_TASK DETAILS_
From the listing below, copy only the lines running from the line that contains "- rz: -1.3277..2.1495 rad" to the line that contains "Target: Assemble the", both included.

_RECORDS PROVIDED_
━━━━━━━━━━━━━━━━━━━━
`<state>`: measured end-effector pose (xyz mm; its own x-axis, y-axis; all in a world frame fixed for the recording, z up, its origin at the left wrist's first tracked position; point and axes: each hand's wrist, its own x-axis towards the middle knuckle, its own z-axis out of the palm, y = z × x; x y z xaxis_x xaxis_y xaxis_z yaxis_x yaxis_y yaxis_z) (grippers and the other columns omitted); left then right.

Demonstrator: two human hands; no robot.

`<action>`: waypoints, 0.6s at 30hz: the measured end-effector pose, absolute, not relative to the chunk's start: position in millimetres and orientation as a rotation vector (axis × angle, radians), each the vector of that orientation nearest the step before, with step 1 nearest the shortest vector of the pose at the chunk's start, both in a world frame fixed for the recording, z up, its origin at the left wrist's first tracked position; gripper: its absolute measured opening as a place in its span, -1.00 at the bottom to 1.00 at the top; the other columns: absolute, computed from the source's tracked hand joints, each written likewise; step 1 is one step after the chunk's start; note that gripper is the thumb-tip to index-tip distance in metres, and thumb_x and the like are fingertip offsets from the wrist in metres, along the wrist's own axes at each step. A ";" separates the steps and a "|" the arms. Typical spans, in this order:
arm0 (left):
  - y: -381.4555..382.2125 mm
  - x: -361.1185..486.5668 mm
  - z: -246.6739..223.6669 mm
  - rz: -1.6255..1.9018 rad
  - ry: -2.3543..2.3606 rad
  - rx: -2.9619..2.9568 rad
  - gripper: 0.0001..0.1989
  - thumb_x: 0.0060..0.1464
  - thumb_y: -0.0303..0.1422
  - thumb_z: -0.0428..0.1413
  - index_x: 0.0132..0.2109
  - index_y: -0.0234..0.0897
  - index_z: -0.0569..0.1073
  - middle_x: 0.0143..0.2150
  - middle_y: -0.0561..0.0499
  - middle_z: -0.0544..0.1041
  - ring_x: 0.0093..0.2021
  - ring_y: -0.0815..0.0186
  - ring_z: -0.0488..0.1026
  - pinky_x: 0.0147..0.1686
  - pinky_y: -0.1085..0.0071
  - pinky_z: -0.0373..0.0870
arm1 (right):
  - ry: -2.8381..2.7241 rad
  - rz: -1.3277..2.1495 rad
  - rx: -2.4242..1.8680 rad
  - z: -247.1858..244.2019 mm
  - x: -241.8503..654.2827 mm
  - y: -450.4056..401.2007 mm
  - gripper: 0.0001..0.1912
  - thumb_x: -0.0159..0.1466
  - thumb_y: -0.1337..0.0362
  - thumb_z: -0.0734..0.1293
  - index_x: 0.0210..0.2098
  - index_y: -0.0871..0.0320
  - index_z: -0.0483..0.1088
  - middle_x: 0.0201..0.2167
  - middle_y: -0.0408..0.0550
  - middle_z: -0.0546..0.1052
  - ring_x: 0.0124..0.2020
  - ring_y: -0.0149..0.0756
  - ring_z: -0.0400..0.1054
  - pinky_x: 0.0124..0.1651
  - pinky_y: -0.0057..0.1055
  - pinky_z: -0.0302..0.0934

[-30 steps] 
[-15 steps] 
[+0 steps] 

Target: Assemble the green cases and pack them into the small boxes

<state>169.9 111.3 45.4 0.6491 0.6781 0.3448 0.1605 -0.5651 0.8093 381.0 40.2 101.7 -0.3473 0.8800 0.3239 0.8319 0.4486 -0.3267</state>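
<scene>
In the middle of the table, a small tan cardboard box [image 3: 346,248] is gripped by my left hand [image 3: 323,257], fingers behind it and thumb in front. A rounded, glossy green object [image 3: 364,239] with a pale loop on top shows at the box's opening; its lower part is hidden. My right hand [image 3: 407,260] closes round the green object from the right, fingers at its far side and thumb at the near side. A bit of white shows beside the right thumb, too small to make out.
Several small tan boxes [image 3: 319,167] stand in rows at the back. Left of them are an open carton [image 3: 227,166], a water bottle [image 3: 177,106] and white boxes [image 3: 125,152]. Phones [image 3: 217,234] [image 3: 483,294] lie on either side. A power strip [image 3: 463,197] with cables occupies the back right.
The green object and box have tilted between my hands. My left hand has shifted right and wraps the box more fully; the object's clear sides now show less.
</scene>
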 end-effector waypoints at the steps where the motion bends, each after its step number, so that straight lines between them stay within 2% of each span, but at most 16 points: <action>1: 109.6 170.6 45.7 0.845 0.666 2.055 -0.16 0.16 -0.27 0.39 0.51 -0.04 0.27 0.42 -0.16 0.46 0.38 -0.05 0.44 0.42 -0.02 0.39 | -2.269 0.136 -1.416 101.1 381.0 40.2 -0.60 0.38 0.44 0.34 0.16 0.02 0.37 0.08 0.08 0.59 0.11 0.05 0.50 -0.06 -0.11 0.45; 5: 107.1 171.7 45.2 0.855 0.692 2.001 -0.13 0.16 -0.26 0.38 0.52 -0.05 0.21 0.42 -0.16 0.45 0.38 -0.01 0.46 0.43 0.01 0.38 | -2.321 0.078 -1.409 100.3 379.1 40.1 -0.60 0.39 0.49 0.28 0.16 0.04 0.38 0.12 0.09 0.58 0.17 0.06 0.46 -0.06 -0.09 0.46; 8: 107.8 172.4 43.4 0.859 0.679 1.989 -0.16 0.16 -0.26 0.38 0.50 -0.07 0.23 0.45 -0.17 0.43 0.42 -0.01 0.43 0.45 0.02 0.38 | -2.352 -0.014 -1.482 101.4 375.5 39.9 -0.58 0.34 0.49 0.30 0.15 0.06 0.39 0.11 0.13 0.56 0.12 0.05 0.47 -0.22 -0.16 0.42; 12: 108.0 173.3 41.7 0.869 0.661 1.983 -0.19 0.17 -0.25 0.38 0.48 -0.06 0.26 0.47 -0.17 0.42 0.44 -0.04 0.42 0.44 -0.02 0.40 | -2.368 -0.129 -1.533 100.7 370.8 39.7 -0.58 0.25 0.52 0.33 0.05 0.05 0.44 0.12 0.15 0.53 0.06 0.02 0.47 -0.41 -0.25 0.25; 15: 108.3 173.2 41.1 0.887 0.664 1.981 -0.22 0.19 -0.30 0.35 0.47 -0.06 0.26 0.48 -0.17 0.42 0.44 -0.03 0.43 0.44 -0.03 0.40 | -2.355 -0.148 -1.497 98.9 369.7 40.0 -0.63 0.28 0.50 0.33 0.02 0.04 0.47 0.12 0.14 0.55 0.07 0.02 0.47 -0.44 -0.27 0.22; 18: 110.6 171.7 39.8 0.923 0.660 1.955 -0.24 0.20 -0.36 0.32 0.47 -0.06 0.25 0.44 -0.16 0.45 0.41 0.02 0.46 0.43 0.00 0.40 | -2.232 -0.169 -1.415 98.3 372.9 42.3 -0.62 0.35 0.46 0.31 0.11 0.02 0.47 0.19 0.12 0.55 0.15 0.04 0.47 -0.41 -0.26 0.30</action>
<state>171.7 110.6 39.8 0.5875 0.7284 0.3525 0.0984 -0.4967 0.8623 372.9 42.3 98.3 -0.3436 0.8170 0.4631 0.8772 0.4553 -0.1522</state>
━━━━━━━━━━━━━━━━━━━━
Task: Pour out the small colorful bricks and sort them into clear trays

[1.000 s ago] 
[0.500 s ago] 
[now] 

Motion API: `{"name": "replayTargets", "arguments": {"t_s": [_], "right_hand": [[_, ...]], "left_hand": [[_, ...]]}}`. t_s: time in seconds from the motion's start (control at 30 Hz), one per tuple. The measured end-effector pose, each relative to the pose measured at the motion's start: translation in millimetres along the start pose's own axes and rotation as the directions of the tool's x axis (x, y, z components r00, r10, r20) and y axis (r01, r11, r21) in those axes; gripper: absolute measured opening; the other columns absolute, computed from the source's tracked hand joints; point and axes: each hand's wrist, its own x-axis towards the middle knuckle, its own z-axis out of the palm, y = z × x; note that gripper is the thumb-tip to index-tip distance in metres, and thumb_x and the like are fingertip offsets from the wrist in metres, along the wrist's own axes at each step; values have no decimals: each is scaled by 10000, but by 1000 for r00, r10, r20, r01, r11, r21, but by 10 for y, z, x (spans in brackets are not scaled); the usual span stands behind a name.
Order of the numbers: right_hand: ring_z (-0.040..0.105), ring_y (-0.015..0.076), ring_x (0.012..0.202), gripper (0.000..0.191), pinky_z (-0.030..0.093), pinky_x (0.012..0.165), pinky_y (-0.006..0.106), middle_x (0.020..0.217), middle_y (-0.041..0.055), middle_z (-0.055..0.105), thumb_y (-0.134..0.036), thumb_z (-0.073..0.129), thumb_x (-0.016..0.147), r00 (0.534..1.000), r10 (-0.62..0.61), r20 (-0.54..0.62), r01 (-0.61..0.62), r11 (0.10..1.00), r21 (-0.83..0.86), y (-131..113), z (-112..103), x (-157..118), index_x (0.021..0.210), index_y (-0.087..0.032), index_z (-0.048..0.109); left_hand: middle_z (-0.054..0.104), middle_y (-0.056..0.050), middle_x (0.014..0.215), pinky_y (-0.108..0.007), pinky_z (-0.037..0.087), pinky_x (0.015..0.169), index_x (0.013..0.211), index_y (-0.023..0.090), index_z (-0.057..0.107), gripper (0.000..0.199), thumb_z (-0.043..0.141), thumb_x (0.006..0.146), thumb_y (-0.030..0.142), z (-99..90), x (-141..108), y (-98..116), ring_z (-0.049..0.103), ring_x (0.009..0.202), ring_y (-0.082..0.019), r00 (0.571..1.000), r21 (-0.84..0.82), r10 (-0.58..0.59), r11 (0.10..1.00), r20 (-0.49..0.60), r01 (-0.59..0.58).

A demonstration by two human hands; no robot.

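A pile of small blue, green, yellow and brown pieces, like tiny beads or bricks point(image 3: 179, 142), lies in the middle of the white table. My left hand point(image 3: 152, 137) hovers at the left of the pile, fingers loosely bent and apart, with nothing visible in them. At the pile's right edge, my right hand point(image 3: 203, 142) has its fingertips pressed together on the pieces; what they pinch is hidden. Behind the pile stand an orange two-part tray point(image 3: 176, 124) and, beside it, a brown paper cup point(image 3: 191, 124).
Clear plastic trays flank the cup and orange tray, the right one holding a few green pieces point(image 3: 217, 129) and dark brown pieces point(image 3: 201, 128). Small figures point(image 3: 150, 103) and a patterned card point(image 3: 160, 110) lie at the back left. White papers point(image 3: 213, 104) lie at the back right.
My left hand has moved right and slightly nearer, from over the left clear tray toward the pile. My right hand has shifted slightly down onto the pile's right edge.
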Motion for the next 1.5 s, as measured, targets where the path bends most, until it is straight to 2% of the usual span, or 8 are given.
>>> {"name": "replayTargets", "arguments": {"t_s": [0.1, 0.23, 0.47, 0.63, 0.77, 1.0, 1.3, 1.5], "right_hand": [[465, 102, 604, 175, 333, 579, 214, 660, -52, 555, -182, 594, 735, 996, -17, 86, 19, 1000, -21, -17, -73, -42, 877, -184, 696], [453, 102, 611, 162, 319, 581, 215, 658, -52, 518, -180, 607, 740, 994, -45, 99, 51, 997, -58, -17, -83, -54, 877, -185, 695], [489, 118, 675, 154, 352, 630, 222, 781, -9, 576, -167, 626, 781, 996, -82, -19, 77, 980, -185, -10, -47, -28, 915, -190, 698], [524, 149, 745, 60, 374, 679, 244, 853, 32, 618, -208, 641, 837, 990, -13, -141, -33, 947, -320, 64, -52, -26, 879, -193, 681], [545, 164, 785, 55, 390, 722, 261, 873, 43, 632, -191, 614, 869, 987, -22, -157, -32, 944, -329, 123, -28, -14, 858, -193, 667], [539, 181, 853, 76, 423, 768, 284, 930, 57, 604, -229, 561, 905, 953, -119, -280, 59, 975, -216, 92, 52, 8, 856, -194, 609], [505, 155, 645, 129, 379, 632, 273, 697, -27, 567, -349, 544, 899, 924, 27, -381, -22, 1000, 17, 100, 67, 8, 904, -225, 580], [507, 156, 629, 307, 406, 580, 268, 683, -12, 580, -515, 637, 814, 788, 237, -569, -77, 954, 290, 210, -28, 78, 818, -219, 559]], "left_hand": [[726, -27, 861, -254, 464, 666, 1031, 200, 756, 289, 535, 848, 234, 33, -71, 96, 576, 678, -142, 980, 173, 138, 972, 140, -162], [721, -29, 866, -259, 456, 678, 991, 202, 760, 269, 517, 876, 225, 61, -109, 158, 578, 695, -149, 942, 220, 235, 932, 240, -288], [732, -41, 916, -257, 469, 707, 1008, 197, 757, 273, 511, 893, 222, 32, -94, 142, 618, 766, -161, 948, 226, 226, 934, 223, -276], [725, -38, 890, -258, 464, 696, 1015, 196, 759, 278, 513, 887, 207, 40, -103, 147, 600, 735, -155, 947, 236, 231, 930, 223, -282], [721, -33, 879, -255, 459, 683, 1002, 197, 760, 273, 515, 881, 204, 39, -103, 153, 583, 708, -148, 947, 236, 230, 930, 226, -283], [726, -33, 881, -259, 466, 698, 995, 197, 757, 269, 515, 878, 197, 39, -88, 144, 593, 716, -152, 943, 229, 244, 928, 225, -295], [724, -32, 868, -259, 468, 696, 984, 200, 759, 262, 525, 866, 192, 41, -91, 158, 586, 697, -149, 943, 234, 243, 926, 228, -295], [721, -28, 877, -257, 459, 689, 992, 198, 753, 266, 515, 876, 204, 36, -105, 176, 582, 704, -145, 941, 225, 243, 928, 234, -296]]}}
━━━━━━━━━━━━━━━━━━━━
_TASK RESPONSE_
  - rz: -1.3277..2.1495 rad
  - rx: -2.4242..1.8680 rad
  - z: -247.1858..244.2019 mm
  - x: -241.8503..654.2827 mm
  - y: -450.4056..401.2007 mm
  - gripper: 0.0001..0.1912
  - thumb_x: -0.0159..0.1466
  - thumb_y: -0.1337..0.0362
  - thumb_z: -0.0734..0.1293
  - index_x: 0.0210..0.2098
  - index_y: -0.0871..0.0320
  - index_z: -0.0483..0.1088
  - middle_x: 0.0201..0.2167
  - middle_y: -0.0408..0.0550
  - middle_z: -0.0546..0.1052
  - ring_x: 0.0124..0.2020
  - ring_y: -0.0149..0.0756
  - ring_z: -0.0400..0.1054
  - pinky_x: 0.0124..0.1651
  - pinky_y: -0.0057..0.1055
  - pinky_z: -0.0302..0.0934

[-30 steps] 
[-15 steps] 
[+0 steps] 

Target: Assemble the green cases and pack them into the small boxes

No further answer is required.